WORK REQUEST:
Below are some entries. Count how many of their lines include "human", then give that number only.

Collection entries:
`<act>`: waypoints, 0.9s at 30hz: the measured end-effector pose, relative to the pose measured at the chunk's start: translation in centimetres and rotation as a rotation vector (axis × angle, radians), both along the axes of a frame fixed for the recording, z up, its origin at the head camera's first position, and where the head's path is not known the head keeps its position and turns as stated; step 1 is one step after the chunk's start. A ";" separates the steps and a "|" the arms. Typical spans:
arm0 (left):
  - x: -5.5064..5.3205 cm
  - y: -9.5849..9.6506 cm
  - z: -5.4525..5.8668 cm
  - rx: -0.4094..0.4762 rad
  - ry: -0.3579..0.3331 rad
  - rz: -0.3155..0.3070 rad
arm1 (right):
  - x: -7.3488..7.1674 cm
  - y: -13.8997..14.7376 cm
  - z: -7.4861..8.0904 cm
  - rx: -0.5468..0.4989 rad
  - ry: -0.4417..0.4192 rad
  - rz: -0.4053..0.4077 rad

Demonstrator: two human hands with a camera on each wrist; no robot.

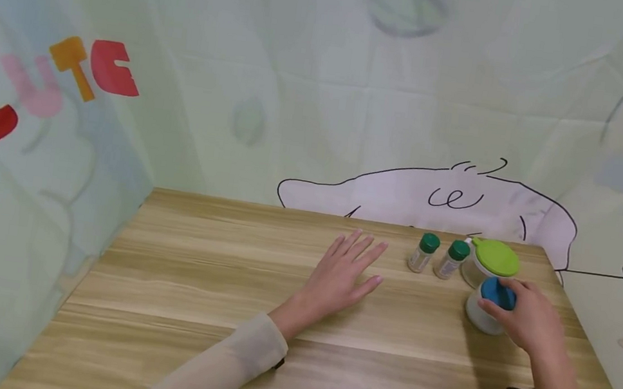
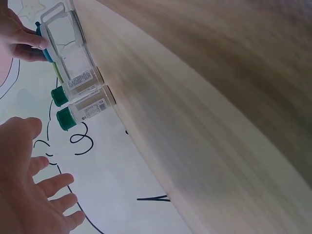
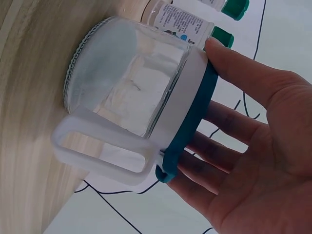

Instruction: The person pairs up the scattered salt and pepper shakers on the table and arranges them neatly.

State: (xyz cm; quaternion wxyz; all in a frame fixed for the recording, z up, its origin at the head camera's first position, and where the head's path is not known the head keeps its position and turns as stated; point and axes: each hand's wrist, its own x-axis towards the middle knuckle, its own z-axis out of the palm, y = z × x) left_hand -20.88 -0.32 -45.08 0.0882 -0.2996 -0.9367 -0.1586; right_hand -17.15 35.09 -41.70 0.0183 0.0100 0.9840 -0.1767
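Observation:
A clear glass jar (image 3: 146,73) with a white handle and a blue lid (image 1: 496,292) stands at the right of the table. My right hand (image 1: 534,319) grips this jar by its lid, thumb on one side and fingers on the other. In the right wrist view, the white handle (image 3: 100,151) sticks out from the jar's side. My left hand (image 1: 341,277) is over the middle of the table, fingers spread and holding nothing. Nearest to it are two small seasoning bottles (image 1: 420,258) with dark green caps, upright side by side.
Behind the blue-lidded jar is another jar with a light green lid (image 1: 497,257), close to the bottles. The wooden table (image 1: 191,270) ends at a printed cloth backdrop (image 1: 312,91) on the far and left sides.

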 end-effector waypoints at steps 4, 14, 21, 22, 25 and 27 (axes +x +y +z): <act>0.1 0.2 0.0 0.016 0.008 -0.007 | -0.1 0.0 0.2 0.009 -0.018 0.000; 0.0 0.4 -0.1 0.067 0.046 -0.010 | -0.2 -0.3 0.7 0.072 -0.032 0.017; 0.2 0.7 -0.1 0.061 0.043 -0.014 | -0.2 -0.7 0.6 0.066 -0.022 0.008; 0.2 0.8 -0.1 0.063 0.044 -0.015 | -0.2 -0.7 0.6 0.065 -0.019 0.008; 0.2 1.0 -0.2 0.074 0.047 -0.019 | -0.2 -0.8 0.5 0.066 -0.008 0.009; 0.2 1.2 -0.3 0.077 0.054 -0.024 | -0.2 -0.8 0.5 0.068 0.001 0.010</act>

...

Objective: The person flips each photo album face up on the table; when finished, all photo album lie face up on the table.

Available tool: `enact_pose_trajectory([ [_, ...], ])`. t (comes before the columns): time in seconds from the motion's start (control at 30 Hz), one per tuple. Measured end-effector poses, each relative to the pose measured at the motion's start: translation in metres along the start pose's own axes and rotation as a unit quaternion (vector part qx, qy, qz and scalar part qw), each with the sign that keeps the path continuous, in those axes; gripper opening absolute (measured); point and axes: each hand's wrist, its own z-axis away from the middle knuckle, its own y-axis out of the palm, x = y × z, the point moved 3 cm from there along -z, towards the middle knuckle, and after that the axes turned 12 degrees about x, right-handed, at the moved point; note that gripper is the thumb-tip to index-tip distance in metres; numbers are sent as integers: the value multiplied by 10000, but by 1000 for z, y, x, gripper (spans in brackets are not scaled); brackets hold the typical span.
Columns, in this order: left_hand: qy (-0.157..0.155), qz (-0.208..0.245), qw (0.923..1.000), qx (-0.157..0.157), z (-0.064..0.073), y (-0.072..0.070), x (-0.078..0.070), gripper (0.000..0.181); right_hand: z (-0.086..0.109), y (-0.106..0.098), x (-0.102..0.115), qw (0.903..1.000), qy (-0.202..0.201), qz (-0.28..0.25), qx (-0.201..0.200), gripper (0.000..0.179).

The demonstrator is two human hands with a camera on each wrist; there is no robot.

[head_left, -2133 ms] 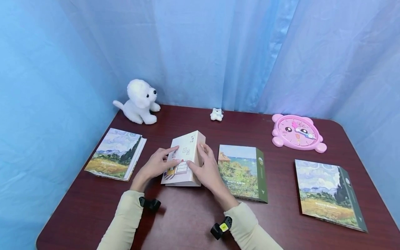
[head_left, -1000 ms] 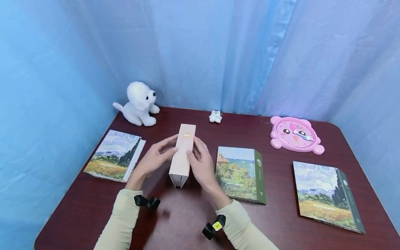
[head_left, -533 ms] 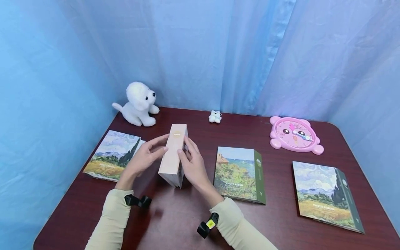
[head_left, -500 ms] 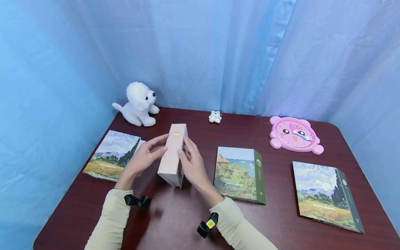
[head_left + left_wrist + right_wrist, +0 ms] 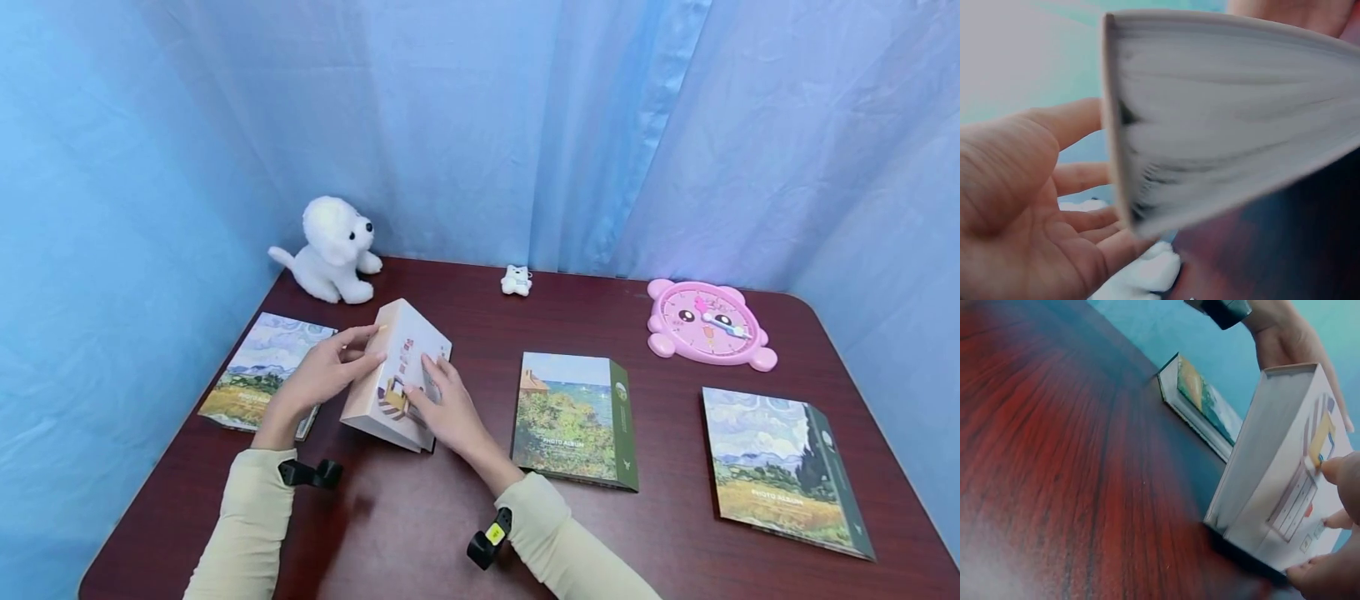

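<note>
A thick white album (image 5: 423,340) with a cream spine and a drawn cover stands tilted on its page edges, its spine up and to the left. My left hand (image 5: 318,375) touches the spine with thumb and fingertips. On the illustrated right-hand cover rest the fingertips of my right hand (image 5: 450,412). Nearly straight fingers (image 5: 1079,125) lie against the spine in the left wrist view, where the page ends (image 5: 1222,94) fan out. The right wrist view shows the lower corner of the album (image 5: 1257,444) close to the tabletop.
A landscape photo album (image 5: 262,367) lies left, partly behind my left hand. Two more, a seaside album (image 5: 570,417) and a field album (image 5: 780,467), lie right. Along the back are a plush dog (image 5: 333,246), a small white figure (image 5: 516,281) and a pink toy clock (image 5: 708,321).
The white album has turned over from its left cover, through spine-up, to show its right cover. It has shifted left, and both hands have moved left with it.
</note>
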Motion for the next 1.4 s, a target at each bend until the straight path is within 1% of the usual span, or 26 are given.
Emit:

RESPONSE TO THE EXERCISE:
2